### EXERCISE DIRECTIONS
Could you please transcribe the data exactly, without the pictures?

+++

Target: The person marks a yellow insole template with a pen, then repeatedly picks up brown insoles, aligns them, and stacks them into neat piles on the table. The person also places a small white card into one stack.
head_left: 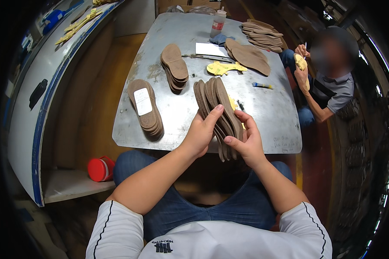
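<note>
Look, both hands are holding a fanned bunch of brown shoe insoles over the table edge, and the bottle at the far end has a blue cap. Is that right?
Almost. The head view shows the left hand and right hand holding the fanned brown insoles over the table edge, but the bottle has a white cap, not blue.

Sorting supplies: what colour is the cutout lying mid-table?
Yellow; the cutout shows best in the head view, beside brown insoles.

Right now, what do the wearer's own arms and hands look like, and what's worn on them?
Both forearms are bare from the short sleeves down. The left hand and right hand wear no gloves, rings or watch that I can see. The shirt is white with thin dark piping along each shoulder seam and a small dark mark at the collar. Blue jeans below.
</note>
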Motion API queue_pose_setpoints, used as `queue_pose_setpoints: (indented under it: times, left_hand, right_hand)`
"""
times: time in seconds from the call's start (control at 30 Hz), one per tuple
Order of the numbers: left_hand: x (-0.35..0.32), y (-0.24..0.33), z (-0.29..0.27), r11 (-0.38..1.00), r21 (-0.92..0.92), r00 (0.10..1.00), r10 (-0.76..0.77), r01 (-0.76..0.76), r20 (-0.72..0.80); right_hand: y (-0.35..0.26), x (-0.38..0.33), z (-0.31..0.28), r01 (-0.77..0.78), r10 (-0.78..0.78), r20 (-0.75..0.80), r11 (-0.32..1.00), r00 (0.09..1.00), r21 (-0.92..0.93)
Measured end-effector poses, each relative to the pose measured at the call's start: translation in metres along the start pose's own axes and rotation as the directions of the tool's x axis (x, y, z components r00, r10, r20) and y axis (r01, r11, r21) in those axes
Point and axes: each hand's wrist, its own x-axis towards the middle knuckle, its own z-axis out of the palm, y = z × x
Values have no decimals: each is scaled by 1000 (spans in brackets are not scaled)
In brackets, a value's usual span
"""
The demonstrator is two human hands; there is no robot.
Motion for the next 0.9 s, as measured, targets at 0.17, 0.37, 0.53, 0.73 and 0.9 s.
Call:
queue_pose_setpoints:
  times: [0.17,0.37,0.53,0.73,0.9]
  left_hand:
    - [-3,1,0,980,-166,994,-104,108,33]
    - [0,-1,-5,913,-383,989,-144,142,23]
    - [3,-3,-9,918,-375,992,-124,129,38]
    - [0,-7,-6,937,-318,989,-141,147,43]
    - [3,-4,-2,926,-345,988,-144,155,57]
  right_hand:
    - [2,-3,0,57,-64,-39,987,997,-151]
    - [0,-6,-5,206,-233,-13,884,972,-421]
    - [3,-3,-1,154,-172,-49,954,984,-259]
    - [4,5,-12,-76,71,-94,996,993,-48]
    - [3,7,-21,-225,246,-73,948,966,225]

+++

### RESULT FOR THIS TASK
Target: The person marks a yellow insole template with a pen, then repeatedly picks up brown insoles, aligns them, and stacks them into neat piles on the table. The person also places a small white card into one stack.
head_left: 
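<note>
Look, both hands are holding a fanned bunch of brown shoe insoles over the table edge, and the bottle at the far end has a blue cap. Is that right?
Almost. The head view shows the left hand and right hand holding the fanned brown insoles over the table edge, but the bottle has a white cap, not blue.

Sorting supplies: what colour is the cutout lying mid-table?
Yellow; the cutout shows best in the head view, beside brown insoles.

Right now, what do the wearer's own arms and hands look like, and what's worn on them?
Both forearms are bare from the short sleeves down. The left hand and right hand wear no gloves, rings or watch that I can see. The shirt is white with thin dark piping along each shoulder seam and a small dark mark at the collar. Blue jeans below.
</note>
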Motion API queue_pose_setpoints, used as `queue_pose_setpoints: (indented under it: times, left_hand, right_hand)`
"""
times: time in seconds from the call's start (control at 30 Hz), one per tuple
Order of the numbers: left_hand: x (-0.35..0.32), y (-0.24..0.33), z (-0.29..0.27), r11 (-0.38..1.00), r21 (-0.92..0.92), r00 (0.10..1.00), r10 (-0.76..0.77), r01 (-0.76..0.76), r20 (-0.72..0.80); right_hand: y (-0.35..0.26), x (-0.38..0.33), z (-0.31..0.28), r01 (-0.77..0.78), r10 (-0.78..0.78), r20 (-0.75..0.80), r11 (-0.32..1.00), r00 (0.09..1.00), r21 (-0.92..0.93)
Measured end-effector poses, each relative to the pose measured at the call's start: translation in metres along the start pose's own axes and rotation as the directions of the tool's x axis (x, y, z components r00, r10, r20) and y axis (r01, r11, r21) in those axes
Point and axes: each hand's wrist, its own x-axis towards the middle knuckle, its own z-axis out of the palm, y = z × x
Values have no decimals: each is scaled by 1000 (spans in brackets are not scaled)
In brackets, a value's usual span
"""
The demonstrator is two human hands; there is no robot.
Motion for the next 0.9 s, as measured, targets at 0.17, 0.37, 0.53, 0.73 and 0.9 s.
Call:
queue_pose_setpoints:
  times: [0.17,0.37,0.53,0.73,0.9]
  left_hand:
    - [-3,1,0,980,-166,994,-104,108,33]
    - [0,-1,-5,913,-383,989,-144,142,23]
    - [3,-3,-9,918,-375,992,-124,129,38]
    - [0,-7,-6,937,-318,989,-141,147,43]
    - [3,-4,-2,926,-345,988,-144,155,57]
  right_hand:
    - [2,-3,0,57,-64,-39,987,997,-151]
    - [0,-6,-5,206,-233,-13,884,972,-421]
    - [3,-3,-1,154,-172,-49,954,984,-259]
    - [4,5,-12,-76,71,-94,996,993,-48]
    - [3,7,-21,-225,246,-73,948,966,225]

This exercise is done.